A BBC video, entitled, Funnybones – Bumps in the Night (Cat. No. BBCV 4871), which contained all twelve episodes, was released soon after the series ended, but this is now out of print. The VHS tape was also released in Bulgaria and Australia, respectively by the companies Proxima Entertainment and ABC Video, but in the former case, it was dubbed into Bulgarian.

==Miscellaneous==
This was one of several cartoons dubbed by the then-new Irish post production company Telegael, to demonstrate children's programming possibilities for a proposed television station in Irish.
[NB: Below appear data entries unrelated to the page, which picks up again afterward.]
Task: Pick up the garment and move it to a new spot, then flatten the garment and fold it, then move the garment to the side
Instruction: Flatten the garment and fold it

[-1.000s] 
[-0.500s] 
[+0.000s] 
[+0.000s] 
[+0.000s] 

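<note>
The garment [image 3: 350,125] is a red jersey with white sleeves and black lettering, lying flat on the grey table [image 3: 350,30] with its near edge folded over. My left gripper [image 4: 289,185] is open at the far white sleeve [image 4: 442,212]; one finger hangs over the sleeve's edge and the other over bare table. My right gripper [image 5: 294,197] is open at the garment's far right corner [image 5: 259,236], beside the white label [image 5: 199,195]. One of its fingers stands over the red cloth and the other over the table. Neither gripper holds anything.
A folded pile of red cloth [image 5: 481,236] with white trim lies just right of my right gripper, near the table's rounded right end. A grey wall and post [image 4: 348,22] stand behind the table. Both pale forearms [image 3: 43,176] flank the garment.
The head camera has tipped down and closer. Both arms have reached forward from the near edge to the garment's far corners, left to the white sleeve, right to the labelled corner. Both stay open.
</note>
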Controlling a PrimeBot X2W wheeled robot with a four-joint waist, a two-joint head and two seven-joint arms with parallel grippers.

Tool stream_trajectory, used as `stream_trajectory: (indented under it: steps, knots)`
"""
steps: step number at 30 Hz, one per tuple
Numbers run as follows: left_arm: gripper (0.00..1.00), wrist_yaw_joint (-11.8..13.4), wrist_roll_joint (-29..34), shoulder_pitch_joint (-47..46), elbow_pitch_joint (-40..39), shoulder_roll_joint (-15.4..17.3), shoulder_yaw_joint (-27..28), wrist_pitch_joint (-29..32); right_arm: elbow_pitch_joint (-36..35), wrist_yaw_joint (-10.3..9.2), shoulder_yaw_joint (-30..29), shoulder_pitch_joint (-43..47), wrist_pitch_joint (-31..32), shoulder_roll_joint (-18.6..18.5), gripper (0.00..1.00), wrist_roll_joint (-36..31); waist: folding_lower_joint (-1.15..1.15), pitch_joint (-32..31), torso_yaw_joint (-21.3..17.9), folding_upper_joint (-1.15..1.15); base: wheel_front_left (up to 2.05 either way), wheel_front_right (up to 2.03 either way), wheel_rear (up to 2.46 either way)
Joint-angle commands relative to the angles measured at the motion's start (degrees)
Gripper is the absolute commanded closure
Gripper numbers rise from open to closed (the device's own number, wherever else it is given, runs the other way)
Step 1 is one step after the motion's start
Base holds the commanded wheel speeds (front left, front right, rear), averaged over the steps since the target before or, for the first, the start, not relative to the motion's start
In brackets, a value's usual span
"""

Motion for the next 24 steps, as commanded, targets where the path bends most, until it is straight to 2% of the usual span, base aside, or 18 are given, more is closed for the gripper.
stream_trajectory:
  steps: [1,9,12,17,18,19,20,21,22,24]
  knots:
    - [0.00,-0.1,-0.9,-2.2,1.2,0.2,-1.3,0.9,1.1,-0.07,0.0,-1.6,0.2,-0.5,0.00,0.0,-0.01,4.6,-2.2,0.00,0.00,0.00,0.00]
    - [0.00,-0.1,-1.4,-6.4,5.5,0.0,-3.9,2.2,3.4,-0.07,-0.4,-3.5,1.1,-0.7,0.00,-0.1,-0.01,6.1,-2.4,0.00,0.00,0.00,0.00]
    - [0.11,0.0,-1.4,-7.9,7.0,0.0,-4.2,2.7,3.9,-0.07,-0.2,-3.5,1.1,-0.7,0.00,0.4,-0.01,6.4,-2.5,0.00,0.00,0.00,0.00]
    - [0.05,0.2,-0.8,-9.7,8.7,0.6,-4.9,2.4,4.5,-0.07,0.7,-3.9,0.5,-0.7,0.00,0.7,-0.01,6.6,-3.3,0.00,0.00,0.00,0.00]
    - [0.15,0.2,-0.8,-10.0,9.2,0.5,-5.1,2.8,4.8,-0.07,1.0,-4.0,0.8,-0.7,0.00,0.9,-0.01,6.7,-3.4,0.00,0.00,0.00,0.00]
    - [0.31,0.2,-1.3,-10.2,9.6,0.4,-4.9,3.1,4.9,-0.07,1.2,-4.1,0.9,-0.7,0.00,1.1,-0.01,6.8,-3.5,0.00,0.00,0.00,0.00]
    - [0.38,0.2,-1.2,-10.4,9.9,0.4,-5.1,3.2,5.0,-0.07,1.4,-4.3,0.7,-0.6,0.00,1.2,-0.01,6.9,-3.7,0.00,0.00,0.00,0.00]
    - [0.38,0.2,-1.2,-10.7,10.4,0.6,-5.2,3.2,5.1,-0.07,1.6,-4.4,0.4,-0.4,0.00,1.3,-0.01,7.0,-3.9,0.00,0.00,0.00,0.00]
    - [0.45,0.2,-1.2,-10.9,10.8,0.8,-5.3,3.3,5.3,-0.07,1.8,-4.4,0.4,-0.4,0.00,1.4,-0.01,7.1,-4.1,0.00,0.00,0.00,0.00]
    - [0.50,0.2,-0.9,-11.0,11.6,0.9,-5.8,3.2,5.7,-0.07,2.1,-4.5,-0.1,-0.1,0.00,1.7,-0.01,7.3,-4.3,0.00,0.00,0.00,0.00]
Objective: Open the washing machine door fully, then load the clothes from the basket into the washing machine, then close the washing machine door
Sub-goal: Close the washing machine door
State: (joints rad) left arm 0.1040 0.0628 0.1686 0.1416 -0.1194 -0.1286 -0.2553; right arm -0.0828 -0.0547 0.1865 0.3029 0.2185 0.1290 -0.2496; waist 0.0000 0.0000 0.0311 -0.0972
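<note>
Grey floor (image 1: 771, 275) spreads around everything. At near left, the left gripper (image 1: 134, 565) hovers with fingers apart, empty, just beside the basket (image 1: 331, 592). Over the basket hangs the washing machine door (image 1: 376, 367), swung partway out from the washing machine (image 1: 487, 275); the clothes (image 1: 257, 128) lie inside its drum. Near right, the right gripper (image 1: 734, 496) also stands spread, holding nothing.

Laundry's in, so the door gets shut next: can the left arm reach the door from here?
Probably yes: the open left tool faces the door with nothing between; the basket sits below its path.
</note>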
The result, entitled Smior agus Smiortán (translated to the English language as Marrow & Little Marrow), was broadcast on Ireland's two national television stations, RTÉ1 and 2, in 1993.

The series also aired on ABC in Australia, from 1 February 1994 to 28 January 1999 as well as airing on the channel in Vanuatu and Papua New Guinea, SABC2 in South Africa, as part of a block for children called Mini-TV, the military television network BFBS in Germany and West Germany as well as being shown on the channel in Cyprus and Falkland Islands, TVO in Canada, Yle TV2 in Finland, TVNZ 2 in New Zealand and Cartoon Network, as part of a block for preschoolers called Small World and FOX Family Channel, as part of Mister Moose's Fun Time, a spin-off from The All New Captain Kangaroo in the United States, S4C in Wales, and BBC One, BBC Two and CBeebies (when repeated) in the United Kingdom.